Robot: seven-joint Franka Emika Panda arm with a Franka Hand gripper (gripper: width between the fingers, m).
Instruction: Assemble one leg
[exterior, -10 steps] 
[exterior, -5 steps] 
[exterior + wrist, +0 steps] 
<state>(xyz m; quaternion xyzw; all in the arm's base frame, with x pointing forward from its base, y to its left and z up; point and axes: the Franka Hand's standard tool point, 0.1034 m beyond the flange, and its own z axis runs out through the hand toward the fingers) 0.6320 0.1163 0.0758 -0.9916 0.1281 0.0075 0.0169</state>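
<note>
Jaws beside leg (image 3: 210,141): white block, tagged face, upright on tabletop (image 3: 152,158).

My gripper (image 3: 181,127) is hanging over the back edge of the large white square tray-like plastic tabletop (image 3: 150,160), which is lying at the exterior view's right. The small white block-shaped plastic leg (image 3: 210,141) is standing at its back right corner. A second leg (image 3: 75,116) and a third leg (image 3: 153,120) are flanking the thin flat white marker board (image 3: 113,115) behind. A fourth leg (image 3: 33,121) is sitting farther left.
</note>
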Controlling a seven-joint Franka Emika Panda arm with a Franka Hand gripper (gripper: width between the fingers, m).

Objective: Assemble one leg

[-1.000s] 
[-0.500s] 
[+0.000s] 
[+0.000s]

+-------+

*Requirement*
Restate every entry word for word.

*Result*
Robot: seven-joint Franka Emika Panda arm with a Franka Hand gripper (gripper: width between the fingers, m).
Instruction: Assemble one leg
[exterior, -10 steps] 
[exterior, -5 steps] 
[exterior + wrist, +0 steps] 
<state>(xyz m; quaternion xyzw; all in the arm's base frame, with x pointing forward from its base, y to its left and z up; point and axes: the Franka Hand's standard tool point, 0.1034 m beyond the flange, and its own z axis runs out through the hand toward the fingers) 0.6320 0.1163 0.0758 -0.9916 0.1281 0.0075 0.0169</state>
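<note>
Jaws beside leg (image 3: 210,141): white block, tagged face, upright on tabletop (image 3: 152,158).

My gripper (image 3: 181,127) is hanging over the back edge of the large white square tray-like plastic tabletop (image 3: 150,160), which is lying at the exterior view's right. The small white block-shaped plastic leg (image 3: 210,141) is standing at its back right corner. A second leg (image 3: 75,116) and a third leg (image 3: 153,120) are flanking the thin flat white marker board (image 3: 113,115) behind. A fourth leg (image 3: 33,121) is sitting farther left.
</note>
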Controlling a seven-joint Franka Emika Panda arm with a Franka Hand gripper (gripper: width between the fingers, m).

Objective: Assemble one leg

[-1.000s] 
[-0.500s] 
[+0.000s] 
[+0.000s]

For this exercise, the answer is now complete.